Hier ist der Grund:
* Hus wurde von John Wycliffe beeinflusst. Wycliffe, der Hus stark beeinflusste, glaubte an eine Form der Prädestination. Er argumentierte, dass Gott vorherbestimmt habe, wer gerettet und wer verdammt werden würde. Dieser Glaube war jedoch nuanciert und bedeutete nicht unbedingt, dass Menschen keinen freien Willen hätten.
* Hus‘ eigene Schriften sind mehrdeutig. Hus' eigene Schriften zu diesem Thema lassen Raum für Interpretationen. Er konzentrierte sich mehr auf die Themen sakramentale Theologie, die Autorität der Kirche und die Notwendigkeit von Reformen , und nicht auf die Feinheiten der Prädestination.

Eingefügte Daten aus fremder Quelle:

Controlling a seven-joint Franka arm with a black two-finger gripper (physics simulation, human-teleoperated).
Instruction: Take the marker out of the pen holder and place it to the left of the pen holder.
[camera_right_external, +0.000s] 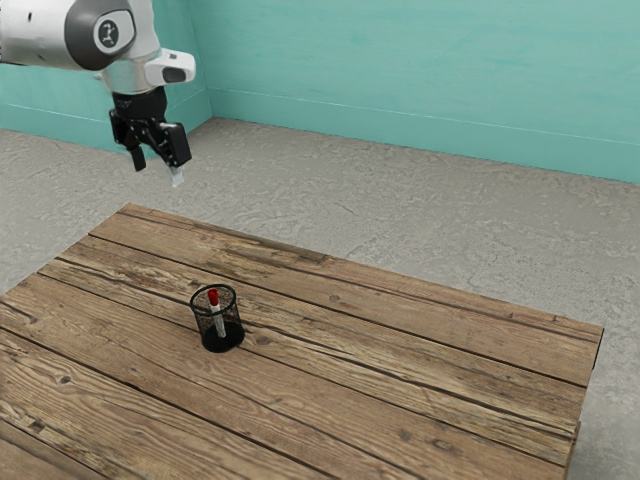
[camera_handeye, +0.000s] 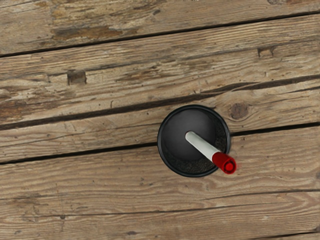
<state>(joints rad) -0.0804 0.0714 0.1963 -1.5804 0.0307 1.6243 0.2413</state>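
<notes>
Marker (camera_handeye: 201, 145) leans in the pen holder (camera_handeye: 176, 161), red end (camera_handeye: 223, 162) over its rim, planks (camera_handeye: 100, 185) all around, tool (camera_right_external: 159, 171) spread well above.

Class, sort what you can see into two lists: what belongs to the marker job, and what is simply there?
Part of the job:
- marker, leaning in the holder, red end up
- mesh pen holder
- claw, open, away from the marker
- wooden table, where the marker should go

Simply there:
- grey floor
- teal wall

Turquoise walls (camera_right_external: 400, 75) — rough grey floor (camera_right_external: 400, 225) — and a worn, brown plank table (camera_right_external: 400, 370).
</notes>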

* Es gibt unterschiedliche Interpretationen. Einige Gelehrte glauben, dass Hus eine Form der Prädestination akzeptierte, die der von Wycliffe ähnelte, während andere glauben, dass er dies nicht tat. Unter Historikern besteht kein klarer Konsens.
Es ist wichtig zu beachten:
* Hus' Hauptanliegen unterschieden sich von der strikten Fokussierung auf die Prädestination. Er konzentrierte sich mehr auf Themen wie die Autorität der Kirche, die Rolle der Heiligen Schrift und die Notwendigkeit einer Reform.
* Das Konzept der Prädestination war komplex und wurde sogar innerhalb der katholischen Kirche diskutiert. Es gab verschiedene Interpretationen der Lehre.
Zusammenfassend lässt sich sagen, dass Hus zwar von Wycliffe beeinflusst wurde, seine eigenen Schriften zur Prädestination jedoch nicht eindeutig sind. Es ist schwer, definitiv zu sagen, ob er genauso an die Prädestination glaubte wie Wycliffe, und es gibt unterschiedliche Interpretationen unter Historikern.